After two weeknight dinners and a weekend lunch, I've found that this kitchen uses, for the most part, fine ingredients, such as prime seafood and select vegetables, but that not everything succeeds. That fresh fish is, more often than not, overcooked. Similar heapings of haricots verts and creamy garlic mashed potatoes show up on too many plates. And there often is too much salt or too much sugar or too much of both.
That said, the appetizer list includes some welcome options. My favorite starter is the lightly coated coconut fried shrimp, which is one of the best renditions of this dish I have tasted, despite the under-ripe fruit in the salsa; the accompanying sweet-and-sour dipping sauce favors the former. A zestier sauce, this one tomato-based, comes with the four meaty and good-size broiled crustaceans in the jumbo shrimp appetizer. A creamy, savory dip made with lightly smoked trout, to be scooped up with very buttery slices of baguette, would be great for a party -- and it comes in a portion big enough for a crowd. I would pass on the heavy crab bread, which tastes mostly of goopy melted cheese rather than crab. But an iron skillet, the handle neatly wrapped in a crisp black napkin, is a glorious showcase for a fluffy dome of crusted cornbread, the edges beautifully browned. Unfortunately, it was a tad too sweet and made more so by a topping of honey-laced butter.

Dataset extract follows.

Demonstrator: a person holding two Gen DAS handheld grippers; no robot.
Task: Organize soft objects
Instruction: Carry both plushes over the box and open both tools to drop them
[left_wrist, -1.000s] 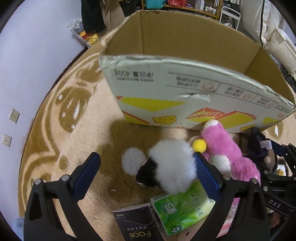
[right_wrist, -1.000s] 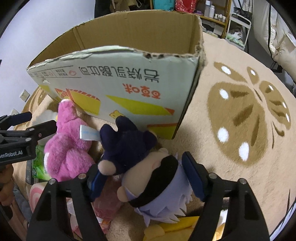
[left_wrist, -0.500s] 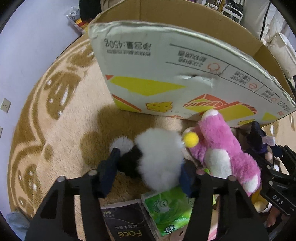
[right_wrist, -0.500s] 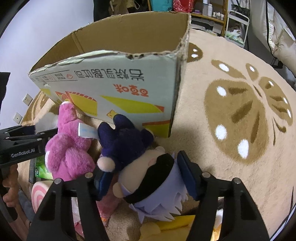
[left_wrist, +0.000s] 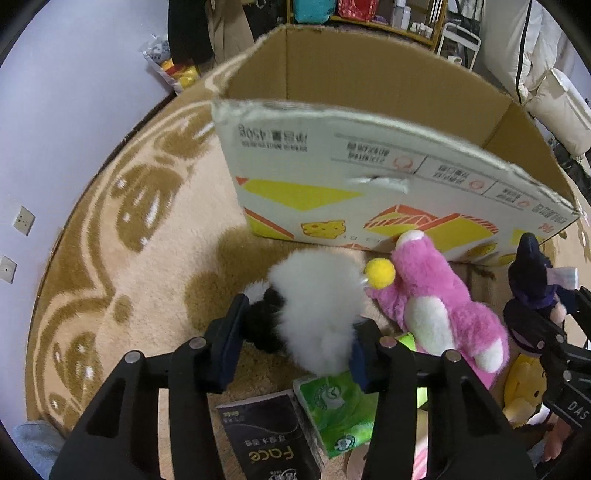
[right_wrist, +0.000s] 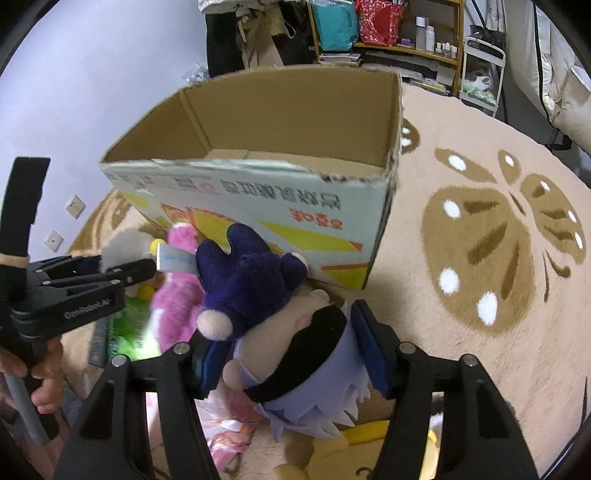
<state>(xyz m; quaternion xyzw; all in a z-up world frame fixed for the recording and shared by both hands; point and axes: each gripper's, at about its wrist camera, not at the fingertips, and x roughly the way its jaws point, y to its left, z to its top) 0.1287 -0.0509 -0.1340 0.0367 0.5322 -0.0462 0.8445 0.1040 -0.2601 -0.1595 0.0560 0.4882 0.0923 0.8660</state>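
A yellow plush (right_wrist: 373, 458) is cut off by the bottom edge, under the blindfolded doll (right_wrist: 295, 354).

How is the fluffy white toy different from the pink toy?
The white toy is fluffy white with a black part; the pink toy is pink with a white belly. The white toy sits squeezed in the left gripper; the pink toy lies free on the rug, leaning at the box. Both are soft plush and outside the box.

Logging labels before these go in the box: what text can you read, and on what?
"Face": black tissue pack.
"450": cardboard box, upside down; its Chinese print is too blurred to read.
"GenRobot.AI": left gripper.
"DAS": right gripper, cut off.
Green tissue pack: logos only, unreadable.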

For lunch, the club sandwich of lightly blackened salmon and thick-cut smoky bacon is first-rate, the toasted bread moistened just enough with a mayonnaise-based dressing. The entire plate is heaped with excellent house-made potato chips. In a salute to Louisiana, a po' boy sandwich on a soft roll, filled with succulent blackened catfish, hits the right spot. On the lighter side, the Caesar salad is just adequate, with romaine leaves lightly tossed with an inoffensive dressing and then topped with relatively flavorless Parmesan cheese. For a few dollars more, you can add a few strips of spicy blackened chicken, salmon or catfish, and, as Emeril would say, "kick it up a notch." A salad of fried green tomato slices and blackened shrimp atop a crisp mesclun lettuce mix is marred only by too much of the really nice tomato-horseradish dressing. And if you order the plump, fresh-tasting crab cakes, made with jumbo lump meat and an acceptable amount of filler, it's easy to remember that Chesapeake Bay is not far away.

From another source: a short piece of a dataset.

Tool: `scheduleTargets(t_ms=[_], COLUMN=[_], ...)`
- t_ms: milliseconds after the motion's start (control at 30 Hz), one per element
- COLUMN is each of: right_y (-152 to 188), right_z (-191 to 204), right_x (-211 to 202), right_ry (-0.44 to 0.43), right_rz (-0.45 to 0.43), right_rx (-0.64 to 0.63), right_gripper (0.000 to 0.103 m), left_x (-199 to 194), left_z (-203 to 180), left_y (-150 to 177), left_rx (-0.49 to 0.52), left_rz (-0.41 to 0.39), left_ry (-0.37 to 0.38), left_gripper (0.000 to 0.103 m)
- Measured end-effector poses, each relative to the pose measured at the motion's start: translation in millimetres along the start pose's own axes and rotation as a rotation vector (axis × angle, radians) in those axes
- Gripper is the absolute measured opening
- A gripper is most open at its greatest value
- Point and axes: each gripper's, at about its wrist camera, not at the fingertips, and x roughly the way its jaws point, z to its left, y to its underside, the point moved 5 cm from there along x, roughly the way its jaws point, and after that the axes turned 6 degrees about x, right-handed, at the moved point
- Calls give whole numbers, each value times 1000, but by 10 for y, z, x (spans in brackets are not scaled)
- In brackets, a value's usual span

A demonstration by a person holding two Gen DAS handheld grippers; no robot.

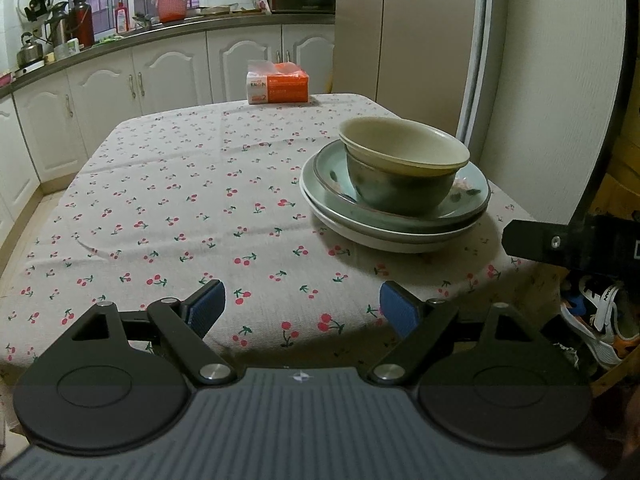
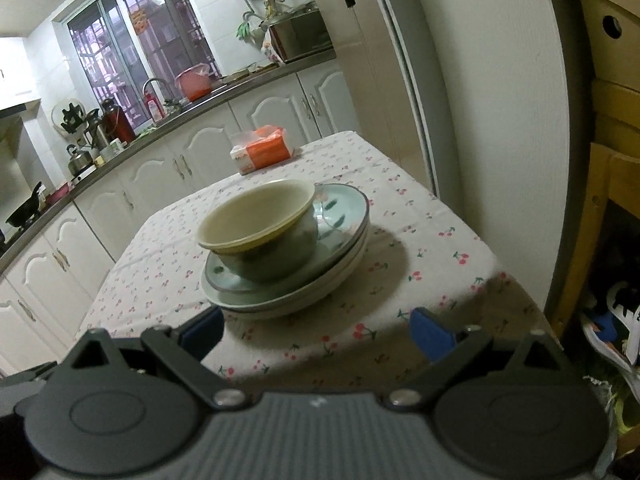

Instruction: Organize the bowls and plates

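Observation:
A stack stands on the cherry-print tablecloth [image 1: 168, 200] near the table's right edge. A cream bowl [image 1: 404, 142] sits nested in a grey-green bowl [image 1: 396, 192], which rests on a pale green plate [image 1: 468, 194] on top of a white plate [image 1: 384, 236]. The same stack shows in the right wrist view: cream bowl [image 2: 256, 214], green bowl [image 2: 280, 258], green plate [image 2: 344, 216]. My left gripper [image 1: 302, 308] is open and empty, low over the table's front edge, left of and short of the stack. My right gripper [image 2: 316, 330] is open and empty just in front of the stack.
An orange tissue pack [image 1: 278, 87] lies at the table's far edge. White kitchen cabinets [image 1: 172, 76] and a cluttered counter run behind. A fridge [image 1: 400, 40] stands at the right rear. Shoes [image 1: 600, 320] lie on the floor at the right. The right gripper's body [image 1: 568, 240] shows at the right.

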Motion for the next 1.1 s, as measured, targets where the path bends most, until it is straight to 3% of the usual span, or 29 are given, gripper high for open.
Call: scheduleTargets(t_ms=[1100], right_y=[10], right_z=[20], right_x=[21], right_ry=[-10], right_rz=[10], right_rx=[-9], right_gripper=[99], left_x=[63], left_z=[118], left_y=[66], left_rx=[-5], left_rz=[29], left_ry=[8], left_gripper=[103])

The service staff is enthusiastic but could use more training. One evening, a waitress brings our appetizers and, a minute later, the entrees, turning the table into an over-the-top seafood buffet for four. Every few minutes she's back asking, "Is everything okay?" Then she brings the check in the middle of the meal without regard to whether dessert or coffee is in the offing. But what the waiters and waitresses lack in polish they make up in friendliness. Everyone puts on a happy face.
In the entree category, simple is best. Lightly seasoned or blackened portions of grilled, broiled or pan-fried fish or shellfish are safe bets. And for those who don't care for things that swim, there are also a New York strip steak and grilled pork chops on the menu. If you must, the best of the four desserts is the warm pecan pie, drizzled with caramel. Even that isn't really worth the calories. I'd spend them, instead, next door at the Cold Stone Creamery ice cream shop.

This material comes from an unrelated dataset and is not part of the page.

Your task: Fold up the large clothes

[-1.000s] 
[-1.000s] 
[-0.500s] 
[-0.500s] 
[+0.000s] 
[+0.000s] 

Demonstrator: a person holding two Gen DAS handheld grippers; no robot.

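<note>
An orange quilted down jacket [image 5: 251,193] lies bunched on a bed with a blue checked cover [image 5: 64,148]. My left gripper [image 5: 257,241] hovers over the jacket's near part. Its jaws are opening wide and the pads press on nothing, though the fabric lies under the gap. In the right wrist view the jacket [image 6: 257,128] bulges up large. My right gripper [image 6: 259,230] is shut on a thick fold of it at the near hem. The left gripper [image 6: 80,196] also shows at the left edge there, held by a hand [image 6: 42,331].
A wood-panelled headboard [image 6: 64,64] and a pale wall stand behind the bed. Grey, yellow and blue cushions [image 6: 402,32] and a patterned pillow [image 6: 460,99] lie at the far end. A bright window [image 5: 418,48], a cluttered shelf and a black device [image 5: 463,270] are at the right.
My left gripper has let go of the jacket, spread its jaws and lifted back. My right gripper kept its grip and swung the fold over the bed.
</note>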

Still, the relaxed atmosphere of Stonefish makes it a great place for a quick crab cake and cocktail before a movie or after hitting the stores in the mall. And chef Long tells me there is plenty of memory available on his flash drives for the menu additions that he's dreaming up.
Walter Nicholls is a reporter for The Post's Food section. Tom Sietsema is on assignment.